Un vin qui prend le voile

Un jury déguste aussi les vins et leur attribue des distinctions. Une opération appelée «clavelinage», du nom du flacon propre au vin jaune. Son format trapu et sa contenance de 62 centilitres rappellent qu’en un peu moins de sept ans, le vin perd près de 40% de son volume, par évaporation naturelle, la «part des anges».
On est là au cœur du «mystère» de ce vin unique. Comme à Jerez de la Frontera, en Andalousie, le blanc jurassien est un «vin de voile». Moins par allusion au rôle joué par les abbesses de Château-Châlon, dont la légende dit qu’elles eussent, les premières, oublié un tonneau au fond d’une cave, puis découvert par hasard les vertus du long vieillissement, mais parce, dans un fût jamais manipulé, les levures forment à la surface une sorte de croûte. Le vigneron se contente de laisser reposer le vin, sans jamais compléter les fûts par du vin (l’«ouillage»). Le vin s’oxyde patiemment, en milieu fermé, sans que cela soit un défaut (comme la madérisation). Le péril de la «piqûre acétique» guette : parfois, des fûts «tournent» et sont bons pour la vinaigrerie…
L’élevage plutôt que le cépage
Le cépage joue-t-il un rôle? Le savagnin, que les Valaisans cultivent sous le nom de païen ou d’heida, est seul toléré pour le Vin jaune. Il doit être bien mûr, donc cueilli tard, en octobre, pour que la base du vin titre 13° d'alcool. Mais c’est davantage le processus d’élaboration qui confère au nectar son fameux «goût de jaune», pour les initiés, ou le «goût de noix», pour le grand public.
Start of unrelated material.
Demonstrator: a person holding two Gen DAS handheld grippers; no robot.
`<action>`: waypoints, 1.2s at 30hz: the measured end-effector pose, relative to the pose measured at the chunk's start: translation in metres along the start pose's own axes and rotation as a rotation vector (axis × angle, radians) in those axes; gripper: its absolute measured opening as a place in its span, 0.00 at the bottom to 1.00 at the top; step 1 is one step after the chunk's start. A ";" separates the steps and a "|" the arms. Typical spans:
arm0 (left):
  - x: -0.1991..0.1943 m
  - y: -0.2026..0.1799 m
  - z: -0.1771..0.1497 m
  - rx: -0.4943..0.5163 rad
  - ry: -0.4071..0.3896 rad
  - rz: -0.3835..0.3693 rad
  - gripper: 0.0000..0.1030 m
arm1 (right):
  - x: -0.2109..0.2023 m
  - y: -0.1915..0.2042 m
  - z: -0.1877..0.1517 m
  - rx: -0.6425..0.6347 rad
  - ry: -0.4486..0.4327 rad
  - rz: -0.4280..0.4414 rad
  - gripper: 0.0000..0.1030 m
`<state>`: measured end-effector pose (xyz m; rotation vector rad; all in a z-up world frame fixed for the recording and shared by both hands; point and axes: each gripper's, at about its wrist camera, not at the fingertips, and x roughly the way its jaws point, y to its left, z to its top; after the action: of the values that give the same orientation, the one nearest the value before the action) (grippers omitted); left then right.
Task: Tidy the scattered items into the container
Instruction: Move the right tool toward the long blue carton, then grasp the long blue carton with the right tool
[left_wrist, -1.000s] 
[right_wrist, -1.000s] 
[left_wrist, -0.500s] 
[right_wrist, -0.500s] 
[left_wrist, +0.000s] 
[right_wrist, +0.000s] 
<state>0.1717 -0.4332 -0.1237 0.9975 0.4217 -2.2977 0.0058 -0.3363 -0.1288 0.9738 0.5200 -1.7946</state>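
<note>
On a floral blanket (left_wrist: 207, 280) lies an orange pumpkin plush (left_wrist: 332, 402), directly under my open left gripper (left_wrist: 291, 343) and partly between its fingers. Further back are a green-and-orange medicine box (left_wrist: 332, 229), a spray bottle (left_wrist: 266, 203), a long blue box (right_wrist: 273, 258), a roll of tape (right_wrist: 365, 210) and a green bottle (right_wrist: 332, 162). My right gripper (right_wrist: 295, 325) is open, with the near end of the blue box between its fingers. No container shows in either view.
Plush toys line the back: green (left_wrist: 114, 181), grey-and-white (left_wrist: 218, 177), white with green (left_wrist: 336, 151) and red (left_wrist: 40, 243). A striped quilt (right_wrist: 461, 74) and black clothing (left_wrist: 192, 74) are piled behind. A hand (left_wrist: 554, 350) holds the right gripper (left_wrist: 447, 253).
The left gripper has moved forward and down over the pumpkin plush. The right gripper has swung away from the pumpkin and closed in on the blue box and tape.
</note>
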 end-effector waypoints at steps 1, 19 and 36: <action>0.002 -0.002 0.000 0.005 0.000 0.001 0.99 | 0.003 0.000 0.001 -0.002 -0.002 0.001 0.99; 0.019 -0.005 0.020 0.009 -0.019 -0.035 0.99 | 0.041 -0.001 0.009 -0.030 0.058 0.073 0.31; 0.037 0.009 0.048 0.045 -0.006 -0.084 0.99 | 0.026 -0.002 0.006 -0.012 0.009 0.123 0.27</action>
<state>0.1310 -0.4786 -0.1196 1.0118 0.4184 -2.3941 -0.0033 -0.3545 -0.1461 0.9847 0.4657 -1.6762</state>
Concours de cuisine, autour de la truite, apprêtée avec une sauce au précieux vin — il n’en faut que quelques gouttes pour la parfumer —, et vente de vieux millésimes — le Vin Jaune est presque immortel — complètent les animations musicales, que les organisateurs promettent très jazzy cette année.
www.percee-du-vin-jaune.com
Eclairage
Les Américains hostiles au clavelin

A une vingtaine d’euros et plus (30 à 40 francs suisses), le «clavelin», le Vin jaune à la couleur presqu’ambrée, parfait sur un comté, un fromage cousin du gruyère, mais à la douceur plus proche de l’emmental, demeure une curiosité pour initiés. Les Japonais, déjà cible des producteurs de xérès, le découvrent: les vins forts en goût et en alcool s’accommodent de la cuisine exotique contrastée (aigre-doux, acide-amer…).
Et les Américains pourraient bien suivre. Fin avril, une vingtaine de vignerons du Jura s’en iront à New York, Toronto et Montréal pour faire découvrir leur Vin jaune. Avec un obstacle : les 62 cl du clavelin ne sont pas reconnus par les Américains. Il y a vingt-cinq ans, l’Europe communautaire avait déjà voulu faire rentrer dans le rang les Francs-Comtois en leur imposant la bouteille de 75 cl. Pour l’export, certains vignerons ont dérogé à l’AOC, qui impose le flacon original au produit qui ne l’est pas moins.
Article paru dans
Hôtel Revue, le 15 janvier 2009.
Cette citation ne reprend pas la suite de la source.